** Provided information follows **

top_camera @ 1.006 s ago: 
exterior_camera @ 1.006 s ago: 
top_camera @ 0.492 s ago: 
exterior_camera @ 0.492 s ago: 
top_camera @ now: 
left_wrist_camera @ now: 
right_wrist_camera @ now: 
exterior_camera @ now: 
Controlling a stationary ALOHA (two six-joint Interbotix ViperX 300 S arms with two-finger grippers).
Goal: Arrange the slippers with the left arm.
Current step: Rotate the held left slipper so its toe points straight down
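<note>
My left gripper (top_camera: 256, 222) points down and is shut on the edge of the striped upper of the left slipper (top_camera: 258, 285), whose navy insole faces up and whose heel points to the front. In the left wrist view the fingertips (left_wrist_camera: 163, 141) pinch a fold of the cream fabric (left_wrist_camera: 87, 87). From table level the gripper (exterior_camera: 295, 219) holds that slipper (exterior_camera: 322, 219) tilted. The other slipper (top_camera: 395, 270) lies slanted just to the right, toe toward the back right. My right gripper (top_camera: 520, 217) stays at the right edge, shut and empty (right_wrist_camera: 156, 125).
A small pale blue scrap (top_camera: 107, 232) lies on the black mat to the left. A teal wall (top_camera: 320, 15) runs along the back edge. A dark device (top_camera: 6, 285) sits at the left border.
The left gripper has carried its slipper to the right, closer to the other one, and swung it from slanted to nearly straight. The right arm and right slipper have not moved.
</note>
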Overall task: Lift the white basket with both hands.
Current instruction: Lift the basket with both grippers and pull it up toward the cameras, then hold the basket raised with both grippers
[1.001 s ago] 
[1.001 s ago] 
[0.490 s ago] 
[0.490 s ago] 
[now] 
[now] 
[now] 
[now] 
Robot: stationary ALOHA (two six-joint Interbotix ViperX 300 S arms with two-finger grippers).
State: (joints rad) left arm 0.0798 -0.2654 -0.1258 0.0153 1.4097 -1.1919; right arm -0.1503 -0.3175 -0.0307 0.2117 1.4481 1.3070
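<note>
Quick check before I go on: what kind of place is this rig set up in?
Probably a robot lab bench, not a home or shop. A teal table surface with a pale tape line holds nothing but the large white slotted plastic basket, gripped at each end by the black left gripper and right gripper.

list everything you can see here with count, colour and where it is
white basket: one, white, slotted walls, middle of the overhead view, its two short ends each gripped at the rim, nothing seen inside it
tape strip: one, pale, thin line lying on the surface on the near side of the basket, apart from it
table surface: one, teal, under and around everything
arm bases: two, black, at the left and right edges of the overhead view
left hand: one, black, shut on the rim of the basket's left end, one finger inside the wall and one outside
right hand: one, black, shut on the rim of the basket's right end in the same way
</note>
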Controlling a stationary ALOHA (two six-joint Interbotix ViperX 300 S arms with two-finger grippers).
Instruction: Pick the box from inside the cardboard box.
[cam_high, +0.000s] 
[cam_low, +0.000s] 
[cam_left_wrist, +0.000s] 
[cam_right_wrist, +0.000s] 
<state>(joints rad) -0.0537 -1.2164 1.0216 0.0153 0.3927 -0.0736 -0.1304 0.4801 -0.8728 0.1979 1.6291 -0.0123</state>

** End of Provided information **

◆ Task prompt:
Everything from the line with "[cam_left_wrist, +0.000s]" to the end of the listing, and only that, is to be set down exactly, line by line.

◆ Task result:
[cam_left_wrist, +0.000s] 
[cam_right_wrist, +0.000s] 
<state>(joints rad) -0.0537 -1.2164 1.0216 0.0153 0.3927 -0.0736 -0.1304 0.4801 -0.8728 0.1979 1.6291 -0.0123</state>

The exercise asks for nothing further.